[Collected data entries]
--*--
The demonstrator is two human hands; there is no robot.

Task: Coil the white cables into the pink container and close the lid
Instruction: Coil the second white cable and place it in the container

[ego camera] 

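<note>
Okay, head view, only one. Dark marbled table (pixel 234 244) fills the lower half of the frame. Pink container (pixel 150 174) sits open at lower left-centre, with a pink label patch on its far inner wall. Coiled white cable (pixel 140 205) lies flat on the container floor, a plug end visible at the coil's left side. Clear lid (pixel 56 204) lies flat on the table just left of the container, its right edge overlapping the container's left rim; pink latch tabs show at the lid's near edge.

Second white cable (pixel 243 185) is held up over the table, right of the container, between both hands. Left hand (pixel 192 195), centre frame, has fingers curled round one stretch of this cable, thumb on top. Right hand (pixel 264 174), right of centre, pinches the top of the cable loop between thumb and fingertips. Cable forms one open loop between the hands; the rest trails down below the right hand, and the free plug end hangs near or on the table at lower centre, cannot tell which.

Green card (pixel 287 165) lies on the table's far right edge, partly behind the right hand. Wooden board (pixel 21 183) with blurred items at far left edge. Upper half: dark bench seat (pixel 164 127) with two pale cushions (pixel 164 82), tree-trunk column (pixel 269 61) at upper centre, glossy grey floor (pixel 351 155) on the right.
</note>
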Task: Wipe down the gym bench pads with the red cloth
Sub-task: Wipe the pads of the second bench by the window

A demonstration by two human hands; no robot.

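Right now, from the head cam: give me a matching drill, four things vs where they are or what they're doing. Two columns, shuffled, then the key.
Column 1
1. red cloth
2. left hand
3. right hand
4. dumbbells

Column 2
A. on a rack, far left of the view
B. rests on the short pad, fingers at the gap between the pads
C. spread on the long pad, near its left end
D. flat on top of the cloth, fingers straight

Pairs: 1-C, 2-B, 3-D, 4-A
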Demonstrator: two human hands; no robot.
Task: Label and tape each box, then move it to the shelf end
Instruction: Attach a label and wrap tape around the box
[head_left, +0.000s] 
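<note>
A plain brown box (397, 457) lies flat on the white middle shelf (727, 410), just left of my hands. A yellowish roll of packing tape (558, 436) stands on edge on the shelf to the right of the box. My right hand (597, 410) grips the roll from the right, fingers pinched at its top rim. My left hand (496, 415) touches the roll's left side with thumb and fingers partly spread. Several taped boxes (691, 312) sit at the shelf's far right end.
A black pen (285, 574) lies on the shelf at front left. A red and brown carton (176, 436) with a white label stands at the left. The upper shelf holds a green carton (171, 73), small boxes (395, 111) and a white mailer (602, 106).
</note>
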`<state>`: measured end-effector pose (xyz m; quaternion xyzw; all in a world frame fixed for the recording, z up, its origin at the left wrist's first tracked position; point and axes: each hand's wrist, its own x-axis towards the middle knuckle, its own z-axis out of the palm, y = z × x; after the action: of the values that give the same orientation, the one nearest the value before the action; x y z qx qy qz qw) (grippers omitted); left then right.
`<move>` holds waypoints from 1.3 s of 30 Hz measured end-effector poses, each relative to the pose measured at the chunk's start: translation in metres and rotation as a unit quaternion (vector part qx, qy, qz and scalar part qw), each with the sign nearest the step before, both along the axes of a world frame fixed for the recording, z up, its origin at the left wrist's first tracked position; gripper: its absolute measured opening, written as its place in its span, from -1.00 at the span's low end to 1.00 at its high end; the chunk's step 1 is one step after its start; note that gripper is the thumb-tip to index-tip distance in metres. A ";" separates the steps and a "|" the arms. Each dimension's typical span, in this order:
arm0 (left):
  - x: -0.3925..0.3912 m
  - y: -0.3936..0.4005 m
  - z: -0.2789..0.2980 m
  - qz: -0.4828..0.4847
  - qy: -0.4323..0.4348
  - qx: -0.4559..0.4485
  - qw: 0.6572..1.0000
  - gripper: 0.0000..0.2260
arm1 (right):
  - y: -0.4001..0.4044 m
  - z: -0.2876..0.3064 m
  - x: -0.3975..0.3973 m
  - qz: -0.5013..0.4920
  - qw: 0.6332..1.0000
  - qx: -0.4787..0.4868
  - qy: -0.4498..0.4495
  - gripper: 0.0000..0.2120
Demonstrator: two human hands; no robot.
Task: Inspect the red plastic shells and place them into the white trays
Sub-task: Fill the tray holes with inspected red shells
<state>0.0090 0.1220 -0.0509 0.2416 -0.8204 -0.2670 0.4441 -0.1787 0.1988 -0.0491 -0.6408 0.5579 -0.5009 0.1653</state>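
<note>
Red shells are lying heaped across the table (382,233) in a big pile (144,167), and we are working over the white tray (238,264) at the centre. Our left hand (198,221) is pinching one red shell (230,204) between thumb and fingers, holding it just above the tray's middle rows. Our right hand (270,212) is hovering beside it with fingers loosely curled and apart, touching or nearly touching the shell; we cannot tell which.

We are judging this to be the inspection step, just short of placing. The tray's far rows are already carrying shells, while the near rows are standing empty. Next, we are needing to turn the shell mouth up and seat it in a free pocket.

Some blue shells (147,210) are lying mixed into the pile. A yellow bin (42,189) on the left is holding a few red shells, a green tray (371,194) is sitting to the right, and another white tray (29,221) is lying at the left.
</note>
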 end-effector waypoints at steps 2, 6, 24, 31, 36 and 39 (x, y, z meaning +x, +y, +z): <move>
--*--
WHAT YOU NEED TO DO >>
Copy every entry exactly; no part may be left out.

ANSWER TO THIS PROBLEM >>
The demonstrator is two human hands; there is no robot.

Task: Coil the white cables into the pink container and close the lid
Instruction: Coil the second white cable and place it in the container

[ego camera] 

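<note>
Okay, head view, only one. Dark marbled table (pixel 234 244) fills the lower half of the frame. Pink container (pixel 150 174) sits open at lower left-centre, with a pink label patch on its far inner wall. Coiled white cable (pixel 140 205) lies flat on the container floor, a plug end visible at the coil's left side. Clear lid (pixel 56 204) lies flat on the table just left of the container, its right edge overlapping the container's left rim; pink latch tabs show at the lid's near edge.

Second white cable (pixel 243 185) is held up over the table, right of the container, between both hands. Left hand (pixel 192 195), centre frame, has fingers curled round one stretch of this cable, thumb on top. Right hand (pixel 264 174), right of centre, pinches the top of the cable loop between thumb and fingertips. Cable forms one open loop between the hands; the rest trails down below the right hand, and the free plug end hangs near or on the table at lower centre, cannot tell which.

Green card (pixel 287 165) lies on the table's far right edge, partly behind the right hand. Wooden board (pixel 21 183) with blurred items at far left edge. Upper half: dark bench seat (pixel 164 127) with two pale cushions (pixel 164 82), tree-trunk column (pixel 269 61) at upper centre, glossy grey floor (pixel 351 155) on the right.
</note>
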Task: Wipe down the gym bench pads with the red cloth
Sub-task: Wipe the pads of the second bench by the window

A demonstration by two human hands; no robot.

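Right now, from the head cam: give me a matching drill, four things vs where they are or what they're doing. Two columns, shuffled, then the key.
Column 1
1. red cloth
2. left hand
3. right hand
4. dumbbells

Column 2
A. on a rack, far left of the view
B. rests on the short pad, fingers at the gap between the pads
C. spread on the long pad, near its left end
D. flat on top of the cloth, fingers straight

Pairs: 1-C, 2-B, 3-D, 4-A
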Demonstrator: two human hands; no robot.
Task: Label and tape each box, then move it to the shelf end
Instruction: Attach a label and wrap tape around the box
[head_left, +0.000s] 
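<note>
A plain brown box (397, 457) lies flat on the white middle shelf (727, 410), just left of my hands. A yellowish roll of packing tape (558, 436) stands on edge on the shelf to the right of the box. My right hand (597, 410) grips the roll from the right, fingers pinched at its top rim. My left hand (496, 415) touches the roll's left side with thumb and fingers partly spread. Several taped boxes (691, 312) sit at the shelf's far right end.
A black pen (285, 574) lies on the shelf at front left. A red and brown carton (176, 436) with a white label stands at the left. The upper shelf holds a green carton (171, 73), small boxes (395, 111) and a white mailer (602, 106).
</note>
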`<state>`: measured end-effector pose (xyz m; quaternion xyzw; all in a world frame fixed for the recording, z up, its origin at the left wrist's first tracked position; point and axes: each hand's wrist, its own x-axis towards the middle knuckle, its own z-axis out of the palm, y = z × x; after the action: of the values that give the same orientation, the one nearest the value before the action; x y z qx qy qz qw) (grippers omitted); left then right.
`<move>` holds waypoints from 1.3 s of 30 Hz measured end-effector poses, each relative to the pose measured at the chunk's start: translation in metres and rotation as a unit quaternion (vector part qx, qy, qz and scalar part qw), each with the sign nearest the step before, both along the axes of a world frame fixed for the recording, z up, its origin at the left wrist's first tracked position; gripper: its absolute measured opening, written as its place in its span, from -1.00 at the span's low end to 1.00 at its high end; the chunk's step 1 is one step after its start; note that gripper is the thumb-tip to index-tip distance in metres. A ";" separates the steps and a "|" the arms. Each dimension's typical span, in this order:
arm0 (left):
  - x: -0.3925..0.3912 m
  - y: -0.3936..0.4005 m
  - z: -0.2789..0.2980 m
  - qz: -0.4828..0.4847
  - qy: -0.4323..0.4348
  - qx: -0.4559..0.4485
  - qw: 0.6572..1.0000
  - gripper: 0.0000..0.2260
arm1 (right):
  - y: -0.4001..0.4044 m
  - z: -0.2876..0.3064 m
  - x: -0.3975..0.3973 m
  - qz: -0.5013..0.4920
  - qw: 0.6332..1.0000
  - qx: -0.4787..0.4868
  - qy: -0.4498..0.4495
  - gripper: 0.0000..0.2120
Demonstrator: two human hands; no robot.
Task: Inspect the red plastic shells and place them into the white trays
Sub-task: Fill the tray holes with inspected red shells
<state>0.0090 0.1220 -0.0509 0.2416 -0.8204 -0.2670 0.4441 -0.1787 0.1988 -0.0491 -0.6408 0.5579 -0.5009 0.1653</state>
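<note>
Red shells are lying heaped across the table (382,233) in a big pile (144,167), and we are working over the white tray (238,264) at the centre. Our left hand (198,221) is pinching one red shell (230,204) between thumb and fingers, holding it just above the tray's middle rows. Our right hand (270,212) is hovering beside it with fingers loosely curled and apart, touching or nearly touching the shell; we cannot tell which.

We are judging this to be the inspection step, just short of placing. The tray's far rows are already carrying shells, while the near rows are standing empty. Next, we are needing to turn the shell mouth up and seat it in a free pocket.

Some blue shells (147,210) are lying mixed into the pile. A yellow bin (42,189) on the left is holding a few red shells, a green tray (371,194) is sitting to the right, and another white tray (29,221) is lying at the left.
</note>
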 end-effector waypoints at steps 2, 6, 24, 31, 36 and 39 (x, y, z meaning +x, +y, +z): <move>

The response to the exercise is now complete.